A Warning Hazard: System Deficiency From AIDS

Even corporate systems have some deficiency syndromes that can catch on and spread like wildfire and eventually render a developed system, both fabricated and packaged, totally useless at some point in time. Most of the time, the cause for this is poor systems analysis and design that an organization wants the system to produce. The common know how is that once a company implements a system, it can produce anything that management wants it to have. While this may be possible, there is also the question on whether during the early stages of development; all needed inputs from the critical parts of the organization were properly endorsed to the assigned development team. Most of the time, there are small overlooked procedures that eventually become a major part for some aspects for proper analysis and evaluation by management.

This is something I refer to as the Allocating Information Deficiency System or AIDS. In a way, this is similar to the widely known sexually transmitted disease in terms of spreading and in some cases, even become the downfall for some developed systems. In the early stages of developing a suitable system for an organization, total focus must be given on the backbone hierarchy of the system to be. Some parties take this stage of development for granted, opting to wait for the final product that does not necessarily follow. While it is true that seeing a system operational takes away most of pressure, this can only hold true for a temporary period of time. Experience wise, the early stages may make the developers grinning from ear to ear. However, at some point of time this will be like a person who does not know how to swim. The more you fight the current, the more complicated your problem becomes. By this time, you may not be able save what is left and may end up trashing the system to which you have put in so much effort. There is of course the usual backup that you have, but unless the problem is addressed early on, you will eventually go through these rollbacks again and again.

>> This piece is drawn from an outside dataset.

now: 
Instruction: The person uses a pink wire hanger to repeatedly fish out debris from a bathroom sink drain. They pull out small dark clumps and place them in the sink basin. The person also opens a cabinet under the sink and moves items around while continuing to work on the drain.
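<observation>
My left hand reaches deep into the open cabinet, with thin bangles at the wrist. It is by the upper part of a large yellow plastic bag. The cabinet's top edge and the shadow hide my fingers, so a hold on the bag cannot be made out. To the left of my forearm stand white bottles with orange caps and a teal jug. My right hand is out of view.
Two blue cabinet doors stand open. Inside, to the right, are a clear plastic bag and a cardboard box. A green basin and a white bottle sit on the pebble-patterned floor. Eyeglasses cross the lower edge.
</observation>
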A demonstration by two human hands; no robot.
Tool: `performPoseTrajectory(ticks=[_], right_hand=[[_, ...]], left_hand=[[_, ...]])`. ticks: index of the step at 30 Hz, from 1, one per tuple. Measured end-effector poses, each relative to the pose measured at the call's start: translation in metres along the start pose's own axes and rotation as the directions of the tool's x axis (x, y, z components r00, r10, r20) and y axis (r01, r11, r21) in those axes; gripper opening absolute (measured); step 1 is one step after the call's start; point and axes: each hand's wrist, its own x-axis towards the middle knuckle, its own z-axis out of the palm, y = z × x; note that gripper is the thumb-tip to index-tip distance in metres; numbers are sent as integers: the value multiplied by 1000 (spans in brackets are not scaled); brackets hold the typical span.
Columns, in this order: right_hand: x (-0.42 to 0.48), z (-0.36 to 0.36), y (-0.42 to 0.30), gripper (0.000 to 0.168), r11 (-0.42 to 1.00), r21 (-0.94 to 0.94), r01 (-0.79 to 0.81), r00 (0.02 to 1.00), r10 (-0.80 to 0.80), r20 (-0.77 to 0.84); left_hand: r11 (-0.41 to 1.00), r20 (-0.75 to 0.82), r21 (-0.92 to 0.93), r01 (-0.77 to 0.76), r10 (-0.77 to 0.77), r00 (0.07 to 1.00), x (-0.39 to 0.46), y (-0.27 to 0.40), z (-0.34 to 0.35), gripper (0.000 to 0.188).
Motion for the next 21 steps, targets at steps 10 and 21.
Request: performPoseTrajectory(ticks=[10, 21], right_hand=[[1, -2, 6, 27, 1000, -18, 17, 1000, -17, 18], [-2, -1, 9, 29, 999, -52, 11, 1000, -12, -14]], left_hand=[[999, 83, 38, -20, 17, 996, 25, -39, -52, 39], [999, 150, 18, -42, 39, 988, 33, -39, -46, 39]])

The early stages may be boring and pressuring in systems development, but it is the most critical part before you carry on and start with the programming proper. That is why most system developers use a Time Chart to see that they are in schedule and to properly iron out the deficiencies to the last detail. Hard work and sleepless nights shall surely be a part of this, but if one looks closely, it is better to commit and identify the mistakes early, rather that realize the shortcomings of a developed system, after some years of operation. In these scenarios, its either you go back to the drawing board, itemizing each procedure one by one to see the problem, or for very extreme cases, trash that system and start anew… something that may be deemed as the worst nightmare for any company or system developer/s.